Mum walks into to my room, and asks me why I'm crying.
"You think I haven't noticed you crying this past couple of days?  You think I don't notice how you've managed to use up a whole tissue box in a matter of days?"

She's trying to get to me.  She trying her hardest to understand me.  But how can I explain when I don't even understand myself?

"I was crying in duaa.  I only cry in Duaa." True.  Almost always true. Because I've finally realised that my tear have to be productive tears, and the best way to do that is to make Duaa.

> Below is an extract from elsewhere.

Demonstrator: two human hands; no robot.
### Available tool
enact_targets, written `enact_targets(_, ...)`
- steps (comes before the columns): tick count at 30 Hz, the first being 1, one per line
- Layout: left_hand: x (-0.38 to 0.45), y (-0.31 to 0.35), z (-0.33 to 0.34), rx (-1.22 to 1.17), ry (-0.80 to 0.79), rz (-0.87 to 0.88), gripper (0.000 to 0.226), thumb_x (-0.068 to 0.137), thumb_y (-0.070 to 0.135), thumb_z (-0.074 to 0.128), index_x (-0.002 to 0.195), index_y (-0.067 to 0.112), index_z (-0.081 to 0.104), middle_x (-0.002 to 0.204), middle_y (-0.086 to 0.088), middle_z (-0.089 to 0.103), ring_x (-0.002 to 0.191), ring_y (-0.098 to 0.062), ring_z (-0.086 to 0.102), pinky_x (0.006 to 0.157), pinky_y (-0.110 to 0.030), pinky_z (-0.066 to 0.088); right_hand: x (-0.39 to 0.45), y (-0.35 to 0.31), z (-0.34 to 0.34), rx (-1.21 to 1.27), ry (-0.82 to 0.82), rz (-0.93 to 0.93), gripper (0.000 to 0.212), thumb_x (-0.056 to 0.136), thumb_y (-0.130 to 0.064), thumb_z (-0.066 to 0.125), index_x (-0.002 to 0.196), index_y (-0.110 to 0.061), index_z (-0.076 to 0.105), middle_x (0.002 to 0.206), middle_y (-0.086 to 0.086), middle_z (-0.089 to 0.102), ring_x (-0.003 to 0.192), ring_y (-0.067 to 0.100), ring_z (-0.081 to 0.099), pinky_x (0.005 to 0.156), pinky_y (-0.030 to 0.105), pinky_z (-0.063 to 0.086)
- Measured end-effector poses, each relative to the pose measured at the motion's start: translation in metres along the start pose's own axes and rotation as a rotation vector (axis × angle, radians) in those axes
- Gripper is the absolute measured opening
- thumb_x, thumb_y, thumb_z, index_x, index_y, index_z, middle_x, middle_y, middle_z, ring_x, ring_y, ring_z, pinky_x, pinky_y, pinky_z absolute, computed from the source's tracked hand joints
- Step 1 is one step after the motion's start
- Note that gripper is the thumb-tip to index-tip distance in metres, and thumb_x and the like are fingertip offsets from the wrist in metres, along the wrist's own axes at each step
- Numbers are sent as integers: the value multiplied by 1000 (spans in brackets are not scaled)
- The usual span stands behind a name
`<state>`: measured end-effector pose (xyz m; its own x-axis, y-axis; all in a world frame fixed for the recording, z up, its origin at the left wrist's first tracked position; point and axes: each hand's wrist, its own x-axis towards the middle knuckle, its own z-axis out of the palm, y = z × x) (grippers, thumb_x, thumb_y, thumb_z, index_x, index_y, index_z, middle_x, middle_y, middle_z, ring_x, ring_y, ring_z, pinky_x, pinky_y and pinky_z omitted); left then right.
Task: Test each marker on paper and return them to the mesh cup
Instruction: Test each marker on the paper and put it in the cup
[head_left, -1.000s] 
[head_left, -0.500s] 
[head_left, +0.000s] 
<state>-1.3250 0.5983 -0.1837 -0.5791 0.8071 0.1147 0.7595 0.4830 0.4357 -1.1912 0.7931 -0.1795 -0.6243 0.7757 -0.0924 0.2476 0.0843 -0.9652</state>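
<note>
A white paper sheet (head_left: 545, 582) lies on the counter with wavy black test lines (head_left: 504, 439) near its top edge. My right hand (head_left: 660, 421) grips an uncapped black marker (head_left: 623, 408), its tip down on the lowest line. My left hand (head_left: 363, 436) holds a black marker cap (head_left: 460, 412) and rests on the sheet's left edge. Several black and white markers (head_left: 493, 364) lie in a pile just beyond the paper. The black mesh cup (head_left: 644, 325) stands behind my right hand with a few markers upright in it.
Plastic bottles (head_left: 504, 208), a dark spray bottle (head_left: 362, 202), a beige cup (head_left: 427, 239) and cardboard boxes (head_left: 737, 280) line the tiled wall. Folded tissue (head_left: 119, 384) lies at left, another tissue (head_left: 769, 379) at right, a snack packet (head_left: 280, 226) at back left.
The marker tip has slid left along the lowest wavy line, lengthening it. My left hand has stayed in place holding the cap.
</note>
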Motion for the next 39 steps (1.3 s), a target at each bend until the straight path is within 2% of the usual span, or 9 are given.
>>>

She doesn't believe me.  "You think I'm stupid?  Just like your Auntie, eh?  She thinks I'm stupid too, always lecturing me! Tell me the truth."  Evidently, there's a lot of inter familial jagraa (fighting) going on recently. Too much.  It's gotten to the point where my parents are seriously considering moving away somewhere (Middle East, India, or even North, since they both love it there) and they're regretting having ever sponsored family to come live in Canada.

As our conversation stretches out without me having conceded any information, she grows frustrated with me.

And then suddenly, I've made my mother cry.  This woman, who is such a strong, brave and intelligent person - a true warrior, really.  And I've made her cry.  How could I?

As she storms off, she tells me that I'm eating myself away with all this grief and sadness and she can't stand to see me unhappy.

I don't know what to do.

I don't know what to do.

So I sit there.

And then I make duaa.

And wash my face and get ready.

I head downstairs, reciting dhikr and hoping that it will give me some strength.
I apologize, and she envelopes me in a hug.  "What is it?" she asks, one last time.  And I answer with silence, and then slowly, I tell her that I'm not really sure, but I know that  I'm not myself.

She has her theories.
A) It's my siblings and their lack of consideration.
B) It's this rishta stuff.

Maybe.  Maybe not.

Thursday, 2 February 2012


[July 2010]

Part Three

Saturday and Sunday, I moped around the house. I didn't feel like myself, but I didn't know why.

I just wanted to be on my own, in some remote cave eating some fish, sprinkled with fresh herbs (btw, I'm so having my own herb garden one day, insha-Allah!)

And they noticed and asked what was wrong.  What could I say?  I'm sick of life.  I just want to be away from all "this" without really knowing what "this" is.

Nothing is wrong.

And then nothing leads to the big momma of breakdowns.